Recentemente mi sono trovato a guardare, insieme a mio figlio, un programma di gara di cucina per bambini. Ai bambini viene assegnato un determinato tempo per preparare i piatti che poi vengono analizzati e criticati da tre chef come se questi fossero gli unici depositari di un palato in grado di giudicare i sapori. Benché tutti cerchino di trattarli bene, mentre cucinano i bambini sono tesi, preoccupati di essere in grado di finire ciò che presentano. A questa tensione fa seguito la tensione durante l’ascolto dei commenti dei “sapienti”. In conclusione, solo alcuni arrivano alla finale e uno solo vince. Ovviamente, è una competizione. Ma che succederebbe se il programma si svolgesse al contrario? Se anziché essere in competizione i bambini collaborassero? Immaginate: arriva un bambino e pone ciò che sa al servizio di un piatto, poi ne arriva un altro con nuove idee e così via, fino ad assemblare il più delizioso dei piatti. In questo modo nessuno è stressato e tutti si sentono coinvolti con le loro idee e la loro creatività. I “sapienti” valutano la bontà del piatto, insegnano nuove tecniche, gli errori sono considerati occasione di apprendimento e non come sviste che possono emarginarli. Imparano loro e impara il pubblico.

Ricordo un paio di giorni dedicati ai giochi non-violenti durante i quali giocammo alle sedie musicali al contrario: anziché eliminare giocatori si eliminavano le sedie, e alla fine tutti dovevano sedersi sull’ultima rimasta, il che incoraggiava la collaborazione. Questa attività non era certo meno divertente rispetto a quella tradizionale, anzi. Alla fine tutti erano felici, si rideva, mentre nella versione originale si finisce sempre per aver qualcuno che piange per essere stato eliminato. Anche nel programma degli chef alla fine ci sono sempre bambini che piangono.

Si tratta quindi di cambiare punto di vista, di modificare l’idea di un essere competitivo per vedere quanto sia semplice scoprire che siamo invece esseri collaborativi, che in questa situazione stiamo bene. Pochi giorni fa un gruppo di bambini faceva il bagno in una piscina, giocando a vedere chi durava di più sott’acqua. Ad un certo punto, hanno cominciato a farsi gli sgambetti per vincere. Ho suggerito loro di creare un obiettivo comune anziché mettersi in competizione, in pratica entrare uno alla volta in acqua mentre noi contavamo, quando uno usciva entrava il successivo e così via. Così facendo hanno scoperto che invitando altri amici il divertimento durava di più e che avere nuovi obiettivi comuni li rendeva felici. Ogni bambino cercava di migliorare per migliorare il risultato del gruppo e non per sconfiggere l’altro.

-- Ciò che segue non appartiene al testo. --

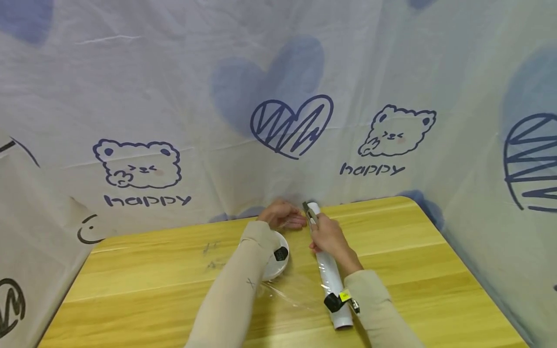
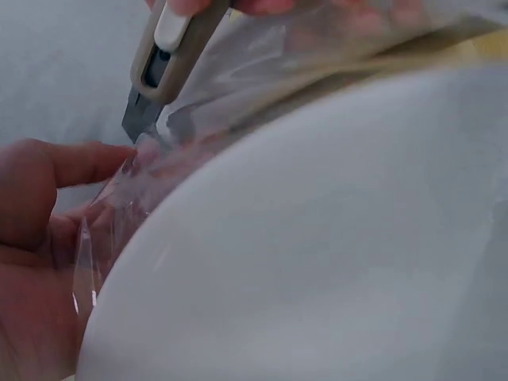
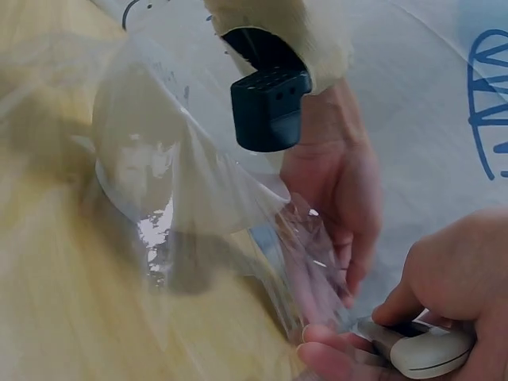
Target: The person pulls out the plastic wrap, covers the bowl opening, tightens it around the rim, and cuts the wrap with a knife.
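My right hand (image 1: 328, 235) grips a utility knife (image 1: 310, 215) over the far end of a white roll of cling film (image 1: 329, 270). In the left wrist view the blade of the knife (image 2: 176, 40) is out, its tip at the film's edge. Beside it, my left hand (image 1: 282, 215) holds the clear cling film (image 2: 119, 198) between thumb and fingers. A white bowl (image 1: 280, 268) stands under my left forearm, partly hidden by it. Film lies over the bowl (image 3: 135, 159) in the right wrist view and stretches toward both hands.
The wood-grain table (image 1: 152, 285) ends at the back against a hanging white cloth (image 1: 196, 96) printed with hearts and bears. Loose film (image 1: 287, 295) spreads over the table between bowl and roll. Black wrist cameras (image 1: 281, 253) sit on both sleeves.
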`<state>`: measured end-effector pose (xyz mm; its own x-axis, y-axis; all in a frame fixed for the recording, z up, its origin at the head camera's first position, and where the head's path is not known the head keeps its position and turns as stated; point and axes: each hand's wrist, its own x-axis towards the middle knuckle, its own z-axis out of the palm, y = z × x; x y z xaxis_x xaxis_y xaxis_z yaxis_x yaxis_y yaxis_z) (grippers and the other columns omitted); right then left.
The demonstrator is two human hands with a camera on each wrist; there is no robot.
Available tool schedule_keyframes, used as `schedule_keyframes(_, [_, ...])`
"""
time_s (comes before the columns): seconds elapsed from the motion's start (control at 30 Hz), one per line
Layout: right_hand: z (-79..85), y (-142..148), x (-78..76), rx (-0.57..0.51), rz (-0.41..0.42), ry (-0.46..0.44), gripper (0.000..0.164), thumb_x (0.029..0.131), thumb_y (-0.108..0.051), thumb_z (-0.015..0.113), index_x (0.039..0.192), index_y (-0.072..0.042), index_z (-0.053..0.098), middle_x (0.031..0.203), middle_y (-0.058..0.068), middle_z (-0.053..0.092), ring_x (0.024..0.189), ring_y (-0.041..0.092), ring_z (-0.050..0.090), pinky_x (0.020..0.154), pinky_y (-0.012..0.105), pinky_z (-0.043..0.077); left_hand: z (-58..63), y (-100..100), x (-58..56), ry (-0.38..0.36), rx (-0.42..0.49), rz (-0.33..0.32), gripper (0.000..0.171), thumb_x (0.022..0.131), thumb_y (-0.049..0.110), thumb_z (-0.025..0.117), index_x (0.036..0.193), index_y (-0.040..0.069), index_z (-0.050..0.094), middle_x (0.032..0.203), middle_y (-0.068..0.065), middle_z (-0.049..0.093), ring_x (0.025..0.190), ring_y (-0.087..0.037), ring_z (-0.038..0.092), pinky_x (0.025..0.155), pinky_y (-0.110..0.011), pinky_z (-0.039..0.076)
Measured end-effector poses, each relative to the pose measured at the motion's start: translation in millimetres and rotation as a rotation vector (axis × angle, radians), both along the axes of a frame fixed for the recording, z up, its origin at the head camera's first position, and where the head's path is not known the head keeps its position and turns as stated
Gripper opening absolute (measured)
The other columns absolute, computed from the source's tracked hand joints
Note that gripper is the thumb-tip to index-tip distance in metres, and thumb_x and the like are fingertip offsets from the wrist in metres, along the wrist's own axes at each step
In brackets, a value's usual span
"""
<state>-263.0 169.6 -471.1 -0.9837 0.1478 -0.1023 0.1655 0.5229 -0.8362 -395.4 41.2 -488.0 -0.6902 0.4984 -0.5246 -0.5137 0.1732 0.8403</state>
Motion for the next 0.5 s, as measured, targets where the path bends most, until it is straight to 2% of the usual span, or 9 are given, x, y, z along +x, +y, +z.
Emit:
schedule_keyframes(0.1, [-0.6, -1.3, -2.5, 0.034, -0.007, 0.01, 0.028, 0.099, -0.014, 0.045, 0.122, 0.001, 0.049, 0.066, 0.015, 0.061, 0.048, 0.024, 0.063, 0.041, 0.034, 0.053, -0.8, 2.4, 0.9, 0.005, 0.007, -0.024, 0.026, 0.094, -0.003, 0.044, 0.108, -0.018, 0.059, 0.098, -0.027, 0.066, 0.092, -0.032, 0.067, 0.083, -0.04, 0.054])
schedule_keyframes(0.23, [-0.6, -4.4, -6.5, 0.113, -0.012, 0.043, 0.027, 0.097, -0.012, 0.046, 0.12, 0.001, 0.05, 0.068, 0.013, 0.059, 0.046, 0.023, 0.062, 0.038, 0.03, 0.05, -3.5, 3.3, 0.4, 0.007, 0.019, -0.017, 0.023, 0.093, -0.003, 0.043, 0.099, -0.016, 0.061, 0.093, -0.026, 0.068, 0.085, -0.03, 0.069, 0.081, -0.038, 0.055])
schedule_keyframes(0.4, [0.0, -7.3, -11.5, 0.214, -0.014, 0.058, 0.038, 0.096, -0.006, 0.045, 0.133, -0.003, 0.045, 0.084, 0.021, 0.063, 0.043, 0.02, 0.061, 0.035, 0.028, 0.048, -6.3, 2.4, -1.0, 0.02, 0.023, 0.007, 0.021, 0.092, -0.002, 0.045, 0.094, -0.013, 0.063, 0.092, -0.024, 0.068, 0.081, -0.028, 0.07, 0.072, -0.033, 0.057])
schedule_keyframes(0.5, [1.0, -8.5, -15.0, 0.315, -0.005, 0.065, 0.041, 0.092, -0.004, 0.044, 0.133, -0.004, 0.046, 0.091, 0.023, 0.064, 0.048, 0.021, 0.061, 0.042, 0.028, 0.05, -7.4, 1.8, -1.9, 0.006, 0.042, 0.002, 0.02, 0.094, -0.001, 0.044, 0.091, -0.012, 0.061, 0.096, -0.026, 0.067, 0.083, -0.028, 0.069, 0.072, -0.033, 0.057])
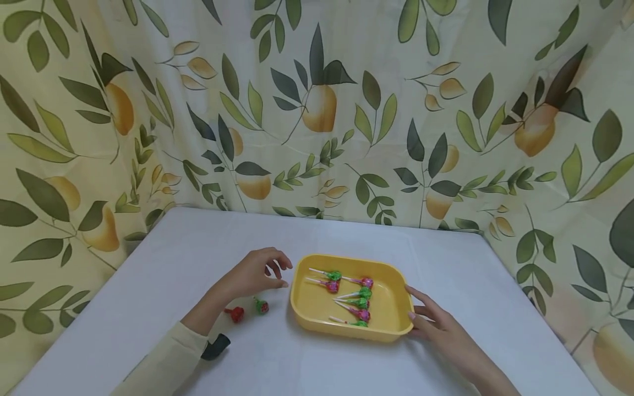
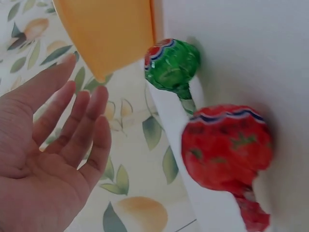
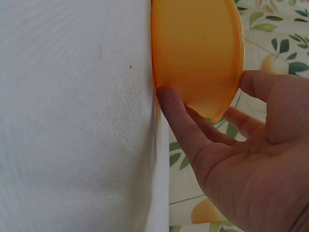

La competitività ha a che fare con un modello economico, un sistema che impone un certo tipo di idee e vuole individualismo. Ma siccome in realtà non siamo esseri competitivi, pian piano si affacciano nuove iniziative di formazione collaborativa, i giovani sono supportati dai social network, nascono gruppi di orti urbani, ci si aiuta per costruire case sostenibili e centri culturali. Sorgono comunità educative dove non sono presenti né voti né valutazioni e dove l’apprendimento riprende la priorità, riaffiora l’essenza di chi siamo e non quello che vogliono imporci.

In un “video-esperimento” che circolava su Youtube a tre bambini che portavano ciascuno un piatto coperto si chiedeva di scoprirli contemporaneamente. Si vedeva così che due di loro avevano un panino mentre l’altro no. Senza analizzare, né mettersi d’accordo o parlare, i bambini che avevano pane lo hanno condiviso con l’altro, e tutti e tre hanno potuto mangiato felici.

Un’altra storia ben nota è quella dell’antropologo americano che va in Africa e si pone, con un cesto di frutta, di fronte ad un gruppo di bambini, spiegando che colui che arriverà primo al cesto vincerà tutti i frutti. I bambini si prendono per mano e corrono tutti insieme. Molto colpito, lo studioso chiede loro perché si fossero comportati in quel modo. La risposta fu che non erano felici, se non tutti erano soddisfatti.

Humberto Maturana dice su questo argomento che la “competizione è in realtà la negazione di ciò che si fa, perché si agisce in funzione di ciò che fa l’altro. Ciò che guida il mio fare non è quello che io voglio, ma ciò che l’altro fa.”

La Corrente Pedagogica Umanista Universalista (CoPeHU) considera le 5 chiavi dell’apprendimento come un modo per sostenere l’educazione. Queste chiavi sono: affettività, buon umore, attenzione, ambiente adeguato e dialogo generazionale. In ambiente competitivo, è molto difficile che l’apprendimento sia significativo, mentre in ambiente collaborativo si genera una condizione favorevole perché bambini e adolescenti godano nell’imparare e vogliano sapere ogni giorno di più.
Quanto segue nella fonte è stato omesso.